The FFA was “necessary” to protect BJ Parent's global reputation. The term “necessary” imposes only the minimal requirement that the expense be “appropriate and helpful” to the taxpayer's business. Tellier, 383 U.S. at 689; Commissioner v. Heininger, 320 U.S. 467, 471 (1943); see also Cepeda v. Commissioner, 66 T.C.M. 1032, 1037 (1993), aff'd on other issue without opinion, 56 F.3d 1384 (5th Cir. 1995) (medical clinic allowed a section 162 deduction for payments made to related corporation to cover its operating deficits; “It is 'necessary' if the expenditure was motivated by the intent that it would result in a business benefit.”). Indeed, the Supreme Court has held that courts should be “slow to override” a taxpayer's judgment that expenditures were appropriate and helpful to its business. Welch, 290 U.S. at 113.

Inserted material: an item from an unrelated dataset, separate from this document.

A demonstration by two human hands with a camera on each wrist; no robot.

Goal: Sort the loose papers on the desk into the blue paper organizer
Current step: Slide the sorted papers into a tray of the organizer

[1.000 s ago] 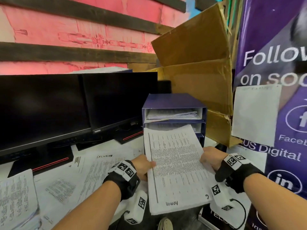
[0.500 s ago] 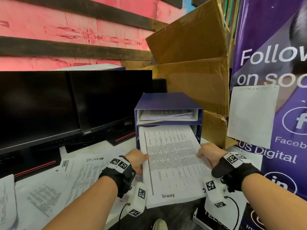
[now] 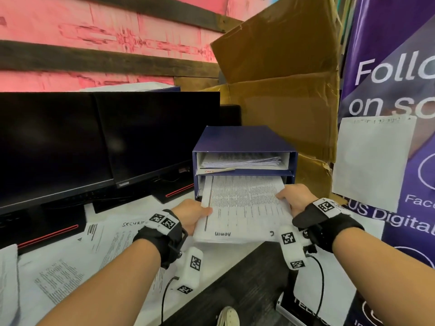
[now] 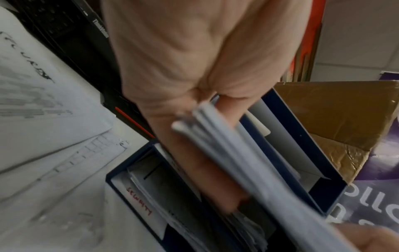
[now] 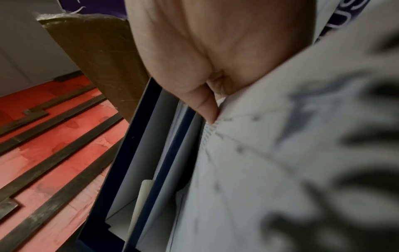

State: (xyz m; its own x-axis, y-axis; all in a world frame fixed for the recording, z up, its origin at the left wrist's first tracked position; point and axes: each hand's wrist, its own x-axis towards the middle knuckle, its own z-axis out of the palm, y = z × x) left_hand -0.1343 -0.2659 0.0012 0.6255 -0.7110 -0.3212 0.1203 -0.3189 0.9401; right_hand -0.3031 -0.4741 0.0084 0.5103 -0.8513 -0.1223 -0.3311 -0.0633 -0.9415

The Contract provided BJ Parent a platform to demonstrate its recently developed pressure pumping equipment and technology in the Russian market, which could open new markets worldwide for its sophisticated pressure pumping equipment and services. ROA.1305-1306, 1313-1314. BJ Russia would not have been awarded the Contract absent the Performance Guarantee. ROA.1307-1309, 1378. Thus, the Performance Guarantee was “appropriate and helpful” to BJ Parent's business.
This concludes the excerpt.